Moses is “running ahead of the Spirit” when he kills the Egyptian and inaccurately assumes as recorded in Acts 7:25 in the speech of Stephen before the Sanhedrin, that: “his brethren would have understood how that God by his hand would deliver them.” Moses then has to flee for his life to the land of Midian and becomes a shepherd of sheep (a fitting apprenticeship training program for later leading the Israelites to Canaan) until his calling at the burning bush in Exodus chapter 3.
David makes many mistakes during and after his rise to becoming king of Judah and Israel. Yet God says of David that he was “a man after mine own heart, which shall fulfill all my will” (Acts 13:22).

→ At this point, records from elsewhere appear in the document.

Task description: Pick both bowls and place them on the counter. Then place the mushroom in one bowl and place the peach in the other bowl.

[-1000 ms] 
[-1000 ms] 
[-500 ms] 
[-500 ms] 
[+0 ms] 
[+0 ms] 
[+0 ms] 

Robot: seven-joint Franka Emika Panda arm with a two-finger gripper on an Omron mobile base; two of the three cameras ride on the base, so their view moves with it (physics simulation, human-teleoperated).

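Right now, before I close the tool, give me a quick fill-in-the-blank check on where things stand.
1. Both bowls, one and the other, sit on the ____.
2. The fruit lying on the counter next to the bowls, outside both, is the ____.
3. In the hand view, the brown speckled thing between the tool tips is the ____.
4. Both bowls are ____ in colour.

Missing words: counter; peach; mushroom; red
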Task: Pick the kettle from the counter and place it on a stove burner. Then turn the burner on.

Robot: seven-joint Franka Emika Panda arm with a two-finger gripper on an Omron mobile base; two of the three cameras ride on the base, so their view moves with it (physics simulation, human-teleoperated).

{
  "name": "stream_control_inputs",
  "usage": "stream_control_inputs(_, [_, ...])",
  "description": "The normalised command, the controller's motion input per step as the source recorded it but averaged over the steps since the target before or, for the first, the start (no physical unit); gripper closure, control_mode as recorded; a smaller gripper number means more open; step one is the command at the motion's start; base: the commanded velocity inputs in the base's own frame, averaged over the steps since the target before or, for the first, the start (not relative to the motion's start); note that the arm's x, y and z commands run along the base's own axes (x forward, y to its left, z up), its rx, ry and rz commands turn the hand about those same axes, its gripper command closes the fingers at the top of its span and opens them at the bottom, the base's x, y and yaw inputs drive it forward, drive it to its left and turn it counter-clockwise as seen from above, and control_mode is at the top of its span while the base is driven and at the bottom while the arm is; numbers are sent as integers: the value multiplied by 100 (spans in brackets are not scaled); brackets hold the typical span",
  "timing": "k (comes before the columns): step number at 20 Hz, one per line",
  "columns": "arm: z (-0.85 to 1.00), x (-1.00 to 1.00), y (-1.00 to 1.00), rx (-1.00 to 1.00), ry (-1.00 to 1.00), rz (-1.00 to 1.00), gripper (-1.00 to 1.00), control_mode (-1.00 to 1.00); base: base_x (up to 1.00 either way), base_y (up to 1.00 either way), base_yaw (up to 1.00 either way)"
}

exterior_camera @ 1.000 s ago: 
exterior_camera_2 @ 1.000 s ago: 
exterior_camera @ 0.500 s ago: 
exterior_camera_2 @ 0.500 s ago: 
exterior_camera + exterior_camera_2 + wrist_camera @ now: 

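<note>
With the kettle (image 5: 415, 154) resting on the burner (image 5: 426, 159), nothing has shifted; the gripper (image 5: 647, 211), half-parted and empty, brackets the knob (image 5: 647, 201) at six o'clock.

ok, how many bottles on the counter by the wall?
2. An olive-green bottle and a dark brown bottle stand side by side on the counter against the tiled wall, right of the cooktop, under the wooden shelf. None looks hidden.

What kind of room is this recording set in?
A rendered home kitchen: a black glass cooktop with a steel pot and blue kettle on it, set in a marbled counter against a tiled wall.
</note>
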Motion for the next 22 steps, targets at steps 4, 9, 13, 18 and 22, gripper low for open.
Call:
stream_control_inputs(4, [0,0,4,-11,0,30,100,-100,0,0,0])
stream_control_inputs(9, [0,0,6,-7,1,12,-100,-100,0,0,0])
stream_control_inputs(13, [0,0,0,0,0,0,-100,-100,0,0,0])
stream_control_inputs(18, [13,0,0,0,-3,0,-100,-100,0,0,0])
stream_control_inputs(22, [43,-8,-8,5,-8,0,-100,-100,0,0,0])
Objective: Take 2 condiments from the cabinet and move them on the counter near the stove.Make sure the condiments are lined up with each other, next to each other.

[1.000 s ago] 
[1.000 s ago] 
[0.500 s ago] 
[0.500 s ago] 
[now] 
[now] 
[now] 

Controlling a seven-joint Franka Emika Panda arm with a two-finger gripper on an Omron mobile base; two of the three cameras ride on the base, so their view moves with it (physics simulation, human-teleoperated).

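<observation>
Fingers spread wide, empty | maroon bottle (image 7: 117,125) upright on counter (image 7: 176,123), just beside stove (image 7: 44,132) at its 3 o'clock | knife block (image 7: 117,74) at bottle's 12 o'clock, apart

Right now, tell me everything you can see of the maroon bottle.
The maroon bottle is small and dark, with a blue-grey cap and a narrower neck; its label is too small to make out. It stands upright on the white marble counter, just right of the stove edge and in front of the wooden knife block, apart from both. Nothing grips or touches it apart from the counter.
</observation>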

The famous denial by Peter of Jesus in the courtyard of Caiaphas (Mt. 26:69-75) is certainly a key factor in the “crucifixion” of Peter’s prideful self-confidence (Mt. 26:33) leading up to the cross at Calvary and the resurrection three days later on Easter morning. The humility gained through this excruciatingly painful failure by Peter, and his restoration during his personal interview with the risen Jesus, served Peter well during his long career as an apostle and leader of the early church (1 Pet. 1:3).
The Apostle Paul’s persecution of the early Christian church serves as the foundation of the grace and forgiveness that Paul can genuinely extend to the idol-worshipping, polytheistic Gentiles, which was first extended to him by Jesus Christ on the road to Damascus. From Damascus onward Paul knew that if God could forgive him then God could forgive anyone…yet this crucially pivotal knowledge central to the success of his missionary outreach to the Greco-Roman empire in the first-century…was built upon the most monumental error of Paul initially persecuting the very Christian church he would later defend and support at the risk of his life.
The first point I want to make here is that if I come to a place in my journey of faith where I doubt my own half of the joint-venture walk of faith with God…if I have little confidence in myself to keep up my part in the relationship…and I am not entirely sure that God can come through in this current challenge because the outward appearance of the difficulties…the hope-filled discovery from past experience is that if I keep going forward in faith then I am in actuality exercising faith in God through my actions.
Even though I do not “feel” strong in faith internally, nonetheless I have moved up to a higher level above myself…above self-reliance, pride, and arrogance. By pressing forward…doing the next thing in faith…I have moved into the worldly unconventional dichotomy of rising up into the divine humility of faith (Josh. 3:14-17, 6:20).